European Central Bank Executive Committee leans towards hawkish monetary policy: Interest rate hike in June is a must, even if a peace agreement with Iran is reached it will not stop the tightening.
Isabel Schnabel, a member of the European Central Bank's executive board, stated that even if a peace agreement is reached with Iran, the European Central Bank should still raise interest rates in June.
Isabel Schnabel, a member of the European Central Bank's Executive Board, said that even if a peace agreement with Iran is reached, the ECB should still raise interest rates in June because the conflict has lasted longer than expected and high energy prices are spreading to a wider range of the economy.
Over the past year, the ECB has kept interest rates unchanged, but discussed raising them last month due to sharply rising energy costs pushing inflation significantly above the 2% target, and several policymakers signaling the need for action.
In an interview, Schnabel said, "Given the scale and persistence of the current shock, in my view, the option to 'ignore' is no longer on the table." "From the current situation, I believe an interest rate hike is necessary in June."
Although the US has signaled progress in peace talks with Iran, Schnabel, a potential successor to ECB President Lagarde, said the ECB may have reached a point of no return as energy infrastructure has been damaged and high energy prices are spreading to a wider range of the economy.
Peace agreement is unlikely to prevent rate hikes
"Even if the war were to end today, energy infrastructure and global supply chains have already suffered significant damage," said Schnabel, a former university professor. "Therefore, even in that scenario, I think a monetary policy response is necessary."
"We have actually exceeded the adverse scenario where oil prices would quickly return to normalcy in terms of persistence," she said.
Inflation reached 3% last month and could further rise.

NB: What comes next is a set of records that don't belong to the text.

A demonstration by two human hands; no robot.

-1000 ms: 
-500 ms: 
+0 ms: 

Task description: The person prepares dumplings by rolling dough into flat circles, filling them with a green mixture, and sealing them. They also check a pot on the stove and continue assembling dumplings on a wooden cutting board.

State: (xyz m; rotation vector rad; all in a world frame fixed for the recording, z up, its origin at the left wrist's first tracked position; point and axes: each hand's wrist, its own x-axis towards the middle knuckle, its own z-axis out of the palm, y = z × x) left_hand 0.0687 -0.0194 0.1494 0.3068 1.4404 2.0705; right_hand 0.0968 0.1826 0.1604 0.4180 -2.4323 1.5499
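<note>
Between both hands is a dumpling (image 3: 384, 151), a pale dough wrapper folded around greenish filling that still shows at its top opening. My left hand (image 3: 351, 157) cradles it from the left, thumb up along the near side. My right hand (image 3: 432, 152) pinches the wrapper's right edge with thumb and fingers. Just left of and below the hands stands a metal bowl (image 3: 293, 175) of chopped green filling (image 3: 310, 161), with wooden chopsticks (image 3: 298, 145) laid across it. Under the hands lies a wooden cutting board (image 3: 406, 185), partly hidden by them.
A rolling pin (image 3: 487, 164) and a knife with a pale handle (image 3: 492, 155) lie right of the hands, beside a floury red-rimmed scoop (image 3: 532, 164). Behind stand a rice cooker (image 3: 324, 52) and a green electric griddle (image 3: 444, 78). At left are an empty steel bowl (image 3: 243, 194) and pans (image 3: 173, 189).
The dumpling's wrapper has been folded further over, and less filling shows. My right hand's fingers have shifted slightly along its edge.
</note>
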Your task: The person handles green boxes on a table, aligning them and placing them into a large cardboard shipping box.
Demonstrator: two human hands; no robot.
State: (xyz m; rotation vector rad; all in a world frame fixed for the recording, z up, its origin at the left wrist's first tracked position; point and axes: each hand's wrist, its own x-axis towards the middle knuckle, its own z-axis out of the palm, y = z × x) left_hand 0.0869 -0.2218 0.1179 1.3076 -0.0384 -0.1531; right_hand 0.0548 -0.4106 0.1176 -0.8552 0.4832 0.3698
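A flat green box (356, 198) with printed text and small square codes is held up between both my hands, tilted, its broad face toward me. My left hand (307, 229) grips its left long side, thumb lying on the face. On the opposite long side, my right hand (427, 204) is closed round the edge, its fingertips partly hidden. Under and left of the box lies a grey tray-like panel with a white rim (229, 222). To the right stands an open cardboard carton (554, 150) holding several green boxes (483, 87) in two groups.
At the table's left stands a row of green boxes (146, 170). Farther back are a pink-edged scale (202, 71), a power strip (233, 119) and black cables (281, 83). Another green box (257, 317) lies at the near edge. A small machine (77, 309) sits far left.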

Policymakers are concerned that high energy costs will push up prices of other goods and services through second-round effects, triggering uncontrollable inflation.
Schnabel said that, as shown by various surveys including the ECB's Consumer Expectations Survey, PMI data, and the EU Commission's sentiment indicators, some of these second-round effects may already be materializing.
She added, "We see more and more signs that this shock is spreading to other parts of the consumption basket."
After June, Schnabel said that the ECB should not commit to any policy steps but should reassess its stance at each meeting based on data.
However, she noted that the ECB's core forecast includes two rate hikes, implying that a single hike may not be enough.
Financial markets have fully priced in expectations of two rate hikes by the ECB's 2% deposit rate and see a 50% chance of a third action in the next year. A Reuters survey shows economists are more cautious, expecting only two rate hikes followed by a cut in mid-2027.
Economic growth appears sluggish
One key reason why observers believe future policy tightening will be modest is that the Eurozone economy remains weak, and the suppression of economic expansion by high energy costs may be more severe than feared.
The EU Commission predicted last week that economic growth in 2026 would be 0.9%, a significant slowdown from last year, and this forecast may still be too optimistic.
"Schnabel said, "Given the high persistence of this shock, I believe the negative impact on economic growth will be stronger." "We have seen a sharp decline in confidence indicators, especially among consumers."
"All of this suggests that economic growth faces downside risks while inflation faces upside risks," she added.
Schnabel, who is responsible for market operations at the ECB, said that financial markets are coping well with these developments and recent fluctuations in government bond yields are not concerning.
"The rise in Eurozone bond yields is mainly driven by the increase in inflation compensation," she said. "This partly reflects rising inflation risk premiums due to increased uncertainty about future inflation prospects."
As for her future, Schnabel (whose term at the ECB ends in late 2027) said that if invited, she would be ready to take on the role of President.